What is expected:
How many lines in the records below contain the word "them"? State that number and nothing more.

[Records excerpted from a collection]
#####

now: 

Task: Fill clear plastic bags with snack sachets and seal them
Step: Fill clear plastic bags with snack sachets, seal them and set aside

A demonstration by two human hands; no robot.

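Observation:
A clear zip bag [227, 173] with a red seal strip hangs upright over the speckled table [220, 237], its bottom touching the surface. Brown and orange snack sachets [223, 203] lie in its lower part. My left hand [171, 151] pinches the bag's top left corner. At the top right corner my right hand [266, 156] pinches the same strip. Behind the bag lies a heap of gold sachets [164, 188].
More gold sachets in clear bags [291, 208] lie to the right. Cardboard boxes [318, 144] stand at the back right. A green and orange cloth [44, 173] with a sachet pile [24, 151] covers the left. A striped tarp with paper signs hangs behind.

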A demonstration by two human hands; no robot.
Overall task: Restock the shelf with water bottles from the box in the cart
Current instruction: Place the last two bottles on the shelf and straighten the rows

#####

Expected answer:
2